The Gandhi controversy is a belated one, I feel. It should have taken place earlier this year had people closely read ‘The Doctor and the Saint’ soon after its publication. In fact, what you said in the Ayyankali memorial lecture at Department of History, Kerala University, Thiruvananthapuram is not as inflammable as the ideas you share in’The Doctor and the Saint’…

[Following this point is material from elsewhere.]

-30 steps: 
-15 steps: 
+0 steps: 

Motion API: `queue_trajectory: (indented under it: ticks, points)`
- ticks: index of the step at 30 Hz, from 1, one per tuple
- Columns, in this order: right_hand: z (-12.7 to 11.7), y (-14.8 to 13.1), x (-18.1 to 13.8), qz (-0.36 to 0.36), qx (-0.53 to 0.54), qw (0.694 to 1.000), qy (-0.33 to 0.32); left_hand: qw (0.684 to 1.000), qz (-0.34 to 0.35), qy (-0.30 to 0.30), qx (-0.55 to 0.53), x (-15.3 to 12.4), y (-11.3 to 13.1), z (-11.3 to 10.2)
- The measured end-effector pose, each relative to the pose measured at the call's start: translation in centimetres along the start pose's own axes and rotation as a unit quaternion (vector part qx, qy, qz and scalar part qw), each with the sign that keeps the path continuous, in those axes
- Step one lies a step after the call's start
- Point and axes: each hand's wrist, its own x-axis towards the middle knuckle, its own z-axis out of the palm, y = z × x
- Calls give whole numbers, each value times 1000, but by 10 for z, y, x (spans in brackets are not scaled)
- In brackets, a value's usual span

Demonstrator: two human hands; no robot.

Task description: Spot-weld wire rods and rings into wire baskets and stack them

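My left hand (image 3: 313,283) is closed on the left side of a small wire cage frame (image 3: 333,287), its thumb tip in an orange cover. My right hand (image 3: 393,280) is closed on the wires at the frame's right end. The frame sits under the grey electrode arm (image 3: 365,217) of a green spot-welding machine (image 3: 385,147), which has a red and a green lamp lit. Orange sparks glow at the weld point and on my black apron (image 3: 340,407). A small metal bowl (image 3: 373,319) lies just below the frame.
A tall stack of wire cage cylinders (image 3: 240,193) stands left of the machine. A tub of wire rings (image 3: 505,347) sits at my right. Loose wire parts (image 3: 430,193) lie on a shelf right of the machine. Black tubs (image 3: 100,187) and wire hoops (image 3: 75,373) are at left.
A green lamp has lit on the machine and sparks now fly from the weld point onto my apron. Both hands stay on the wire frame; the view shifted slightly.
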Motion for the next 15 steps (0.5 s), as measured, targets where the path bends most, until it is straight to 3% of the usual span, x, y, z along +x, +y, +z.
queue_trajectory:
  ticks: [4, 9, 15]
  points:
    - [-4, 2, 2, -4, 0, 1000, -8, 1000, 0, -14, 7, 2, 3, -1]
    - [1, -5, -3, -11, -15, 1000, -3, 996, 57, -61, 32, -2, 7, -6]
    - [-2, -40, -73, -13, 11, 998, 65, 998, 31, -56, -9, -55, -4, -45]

I wouldn’t go so far as to call ‘The Doctor and the Saint’ inflammable, though of course it has generated a fair amount of controversy from many quarters, even some unexpected ones. That’s to be expected, because it’s vexed territory. Yes it does question conventional ways of thinking, mostly by quoting from the lesser known writings of Gandhi. It was written as an introduction to Ambedkar’s Annihilation of Caste. Ambedkar’s views challenge the established order in profound and radical ways. The controversy around Gandhi’s views on race and caste started long before I wrote The Doctor and the Saint. You could say that it started with the Ambedkar-Gandhi debate. It has been debated for years in the world of Dalit politics—but that has been carefully and successfully kept out of the establishment discourse. The mayhem in the Kerala media post my Ayyankali Memorial Lecture is just noisy posturing by some people who couldn’t be bothered to read Ambedkar’s Annihilation of Caste, or The Doctor and the Saint, or anything much else. Not even the works of Gandhi who they are so keen to defend. There are many vested interests involved in this debate. It may be too much to expect them to change. But the young will change their views. For sure.